The car started going faster now. “About time, you stupid son of a bitch. What is it?”
“I need to find Leyla.”
“That little blonde hussy you run with? How did you lose her?”
“It’s a long story. Suffice to say, she terminated our acquaintance with extreme prejudice.”
“Fuck. I told you that tramp was no good, Connor.”
“Save the ‘I told you sos;’ I need to find her. She’s got the same trouble coming for her that’s coming for me.”
“I never noticed before, but you really are sprung on that girl aren’t you?”
“Connor Donnelly’s in love! I didn’t think you let anyone past that wise-cracking exterior of yours.”
“This is just business, promise. I really need to find her.”
“Yeah, sure, whatever I can do.”
“Her name, as far as I know, is Leyla DuBois, but that’s probably an alias. I can give you the apartment address she used to live at also.”
She had her cop face on now. No cussing, no joking, nothing but the facts. “That should be enough of a start for me to at least track down where she’s from. Do you think she’d go back to family if she thought she was in trouble?”
“Dunno, I kind of feel like her family life wasn’t too great, but maybe she’s got some friends she’d rely on.”

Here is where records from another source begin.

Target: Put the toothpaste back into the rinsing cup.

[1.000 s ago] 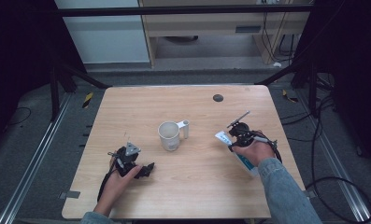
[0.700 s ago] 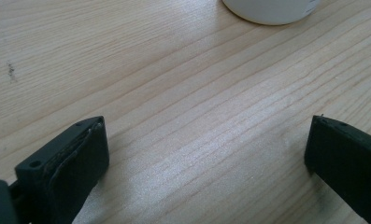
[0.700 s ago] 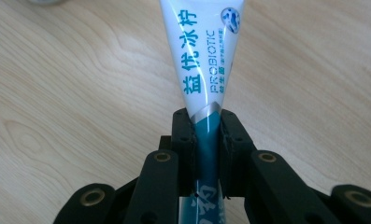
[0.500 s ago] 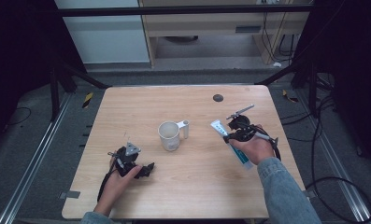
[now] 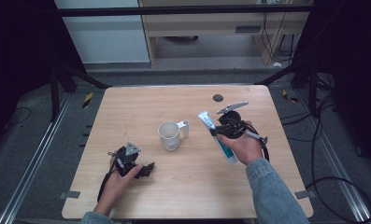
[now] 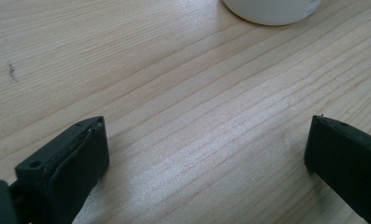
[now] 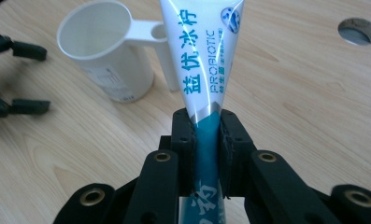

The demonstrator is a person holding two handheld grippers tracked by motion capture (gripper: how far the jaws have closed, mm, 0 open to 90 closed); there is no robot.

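Note:
A white and teal toothpaste tube (image 5: 214, 132) (image 7: 204, 70) is lifted off the wooden table (image 5: 183, 191), tilted with its flat end up and to the left. My right gripper (image 5: 219, 131) (image 7: 206, 128) is shut on the tube's middle, jaws pressing both sides. A white mug (image 5: 169, 135) (image 7: 104, 58) with a handle stands at the table's centre, just left of the tube. My left gripper (image 5: 146, 170) (image 6: 206, 144) rests on the table at the front left, open, with bare wood between its fingers (image 6: 75, 158). The mug's base (image 6: 272, 9) lies ahead of it.
A dark round hole (image 5: 217, 97) (image 7: 358, 30) sits in the tabletop at the back right. Cables trail off the right edge (image 5: 323, 182). Metal rails run along both sides of the table on the floor.
My right gripper has risen and moved left toward the mug, carrying the toothpaste tube off the table. The left gripper has stayed put.

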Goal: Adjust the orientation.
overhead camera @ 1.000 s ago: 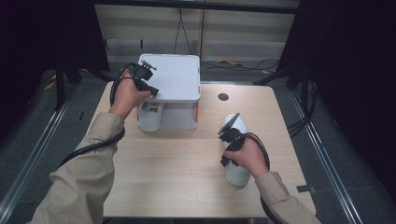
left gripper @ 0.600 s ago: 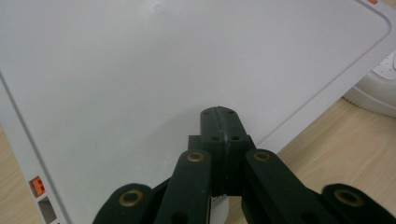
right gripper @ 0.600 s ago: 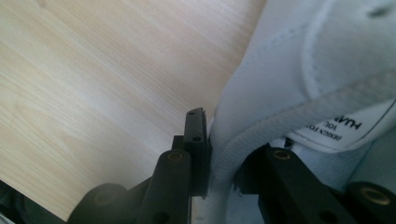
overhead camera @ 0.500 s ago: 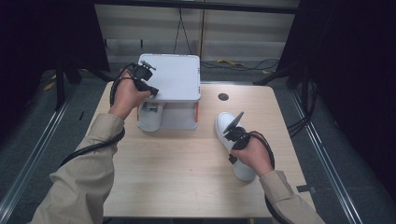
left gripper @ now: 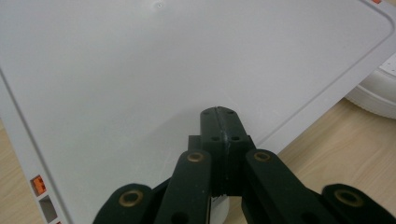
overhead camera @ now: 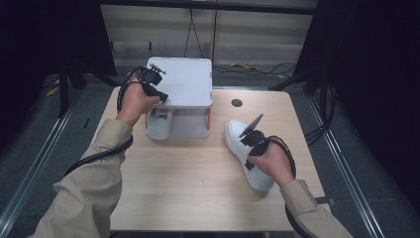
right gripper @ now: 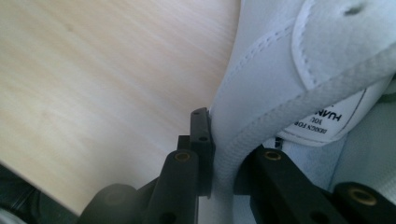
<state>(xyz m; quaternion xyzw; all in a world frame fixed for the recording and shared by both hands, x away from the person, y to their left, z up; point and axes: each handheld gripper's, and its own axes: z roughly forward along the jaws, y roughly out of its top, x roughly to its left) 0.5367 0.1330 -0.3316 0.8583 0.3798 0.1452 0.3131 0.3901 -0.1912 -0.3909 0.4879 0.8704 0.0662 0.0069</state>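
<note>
White leather sneaker [overhead camera: 246,154] lies near right edge of light wooden table [overhead camera: 188,183], sole down. Right gripper [overhead camera: 251,137] pinches padded collar wall [right gripper: 243,140], jaws nearly closed on it: light, soft, rim likely flexes, so grip there deep. Farther, left gripper [overhead camera: 159,88], jaws together, empty, presses lid of white plastic box [overhead camera: 185,84] at far edge.

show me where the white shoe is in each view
High view: the shoe lies right of centre on the table, its collar in the right gripper.
Left gripper view: a curved white sole edge at the far right, most likely the shoe, beyond the white box.
Right gripper view: its collar fills the right half, pinched between the jaws.
Shared landmark: the wooden table.
</note>
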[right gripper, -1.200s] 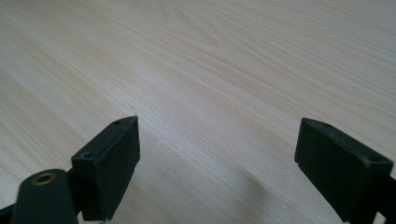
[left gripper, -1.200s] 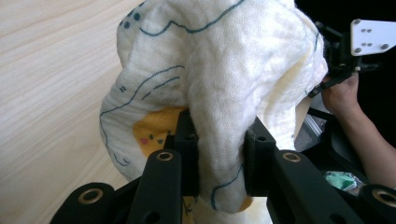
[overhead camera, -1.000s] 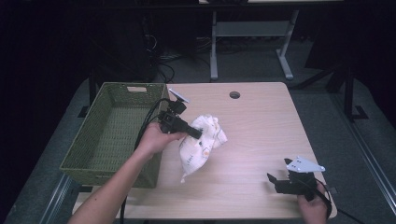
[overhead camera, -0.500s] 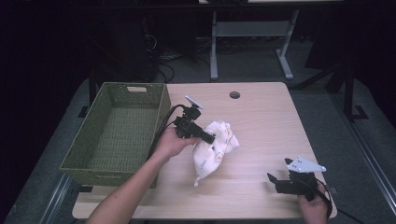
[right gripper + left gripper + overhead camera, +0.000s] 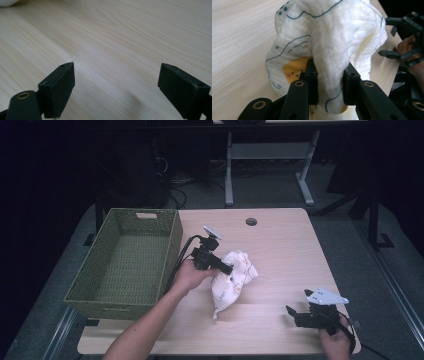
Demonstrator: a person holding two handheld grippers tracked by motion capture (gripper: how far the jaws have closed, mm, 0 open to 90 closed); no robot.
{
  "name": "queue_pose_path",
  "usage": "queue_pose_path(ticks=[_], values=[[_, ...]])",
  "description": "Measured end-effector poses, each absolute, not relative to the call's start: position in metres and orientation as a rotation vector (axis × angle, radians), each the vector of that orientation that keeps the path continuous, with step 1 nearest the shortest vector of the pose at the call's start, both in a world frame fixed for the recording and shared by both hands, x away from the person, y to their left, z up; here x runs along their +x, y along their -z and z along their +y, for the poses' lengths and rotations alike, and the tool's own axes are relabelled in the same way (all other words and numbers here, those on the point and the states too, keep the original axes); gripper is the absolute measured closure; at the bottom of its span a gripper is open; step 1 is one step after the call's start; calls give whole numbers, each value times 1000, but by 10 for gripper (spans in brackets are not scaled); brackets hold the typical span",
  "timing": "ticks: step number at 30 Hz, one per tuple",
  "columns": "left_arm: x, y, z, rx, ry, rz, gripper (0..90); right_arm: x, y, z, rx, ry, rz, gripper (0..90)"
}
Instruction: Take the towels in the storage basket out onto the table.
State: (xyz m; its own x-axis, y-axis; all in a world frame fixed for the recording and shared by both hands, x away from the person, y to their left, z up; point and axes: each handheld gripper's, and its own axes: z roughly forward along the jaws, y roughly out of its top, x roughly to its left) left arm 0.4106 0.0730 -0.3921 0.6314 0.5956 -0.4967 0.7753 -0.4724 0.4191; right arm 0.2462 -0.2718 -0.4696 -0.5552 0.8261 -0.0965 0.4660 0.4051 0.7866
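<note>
Pinching white printed cloth (image 5: pixel 329 50), left tool (image 5: pixel 329 86); right tool (image 5: pixel 116 87) agape.

One white printed cloth (image 5: pixel 231 279) is counted, bunched near the middle of the table (image 5: pixel 280 245). One green woven basket (image 5: pixel 125 260) is counted along the table's left edge. Two grippers are counted: the left gripper (image 5: pixel 226 268), by which the cloth is clamped, at the middle, and the right gripper (image 5: pixel 295 315), with its jaws spread wide, near the front right corner. One round hole (image 5: pixel 251 222) is seen near the table's far edge. One table is counted.
</note>
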Motion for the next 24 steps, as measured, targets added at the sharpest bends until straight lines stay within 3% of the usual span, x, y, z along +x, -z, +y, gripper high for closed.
queue_pose_path(ticks=[19, 24], values=[[432, 412, 59, 2126, 372, 1159, 701, 246, 471, -271, 1103, -1002, 2195, 137], [431, 416, 49, 2167, 278, 1164, 690, 246, 471, -271, 1106, -1002, 2195, 137]])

“Give me the info; I’ll look into it.”
As he pulled out the little scrap of paper from his notebook that he’d put Leyla’s info on, his look turned serious. “Don’t make it look like a cop thing. If she thinks I ratted her out, she’ll disappear completely and I’ll never find her.”
“Who the fuck do you think you’re dealing with here? This ain’t Howdy Doody time with the boys in blue, Connor. I’m a professional.”
“Yeah, I know. I appreciate it, Lizzie.”
“You’re damn fucking right you appreciate it. You’re buying me a steak and all the liquor I can drink for this, Connor.”
“They don’t have enough liquor in the whole state for that, L.”
“Everyone’s a comedian. Just because you drink like a thimble of schnapps and you’re three sheets to the wind doesn’t mean that I’m some kind of lush.”
“I’d never accuse you of that, Detective.”
The car finally rolled to a stop about a block away from Connor’s place. Obviously it wouldn’t do to have the cops drop him off right in front, but Connor still wished that he didn’t have to walk the extra distance. His sides were still hurting and his legs throbbed from the running he had done earlier. “Here you go. Hey, gimme’ a number to reach you on, so I can tell you what I dig up on Leyla.”
She handed him back the scrap of paper he had given her, and he put a cell number on it. “That should be good for at least a week or two.”
“You and those fucking burners. I hate having to play musical phones just to pin you down.”
“Hmmm, that’s funny. For me, it’s exactly the opposite. Thanks for the ride, Lizzie.”
“No problem, Connor. Hey, good luck with the whole ‘not dying’ thing. For what it’s worth, I think you’re a lot tougher than you give yourself credit for.”
“I’d put money on that wager, but, seeing as I’d only collect if I were dead, let’s just say I hope you’re right.”
As the unmarked cruiser sped off into the darkness, Connor began the slow, weary march up to his place. This was one of the few times he would consider taking the elevator rather than the stairs, but, as always, it was out of order. He slumped up every step, using the rail to steady himself, and finally shuffled into his apartment. He flopped over on the bed, not even caring to undress. He was completely worn and exhausted.
Charise Blackwood, he thought to himself, what are the odds she even has half a clue about a guy made of bugs and rats? It didn’t matter, he finally decided. It was something to do. An activity that, at worst, would mark out some time on his slow, inexorable march towards certain doom. And maybe his luck would make an appearance for a change. It certainly had been completely absent thus far.
Snores emanated from the bed as a cockroach climbed across the wall of Connor Donnelly’s apartment.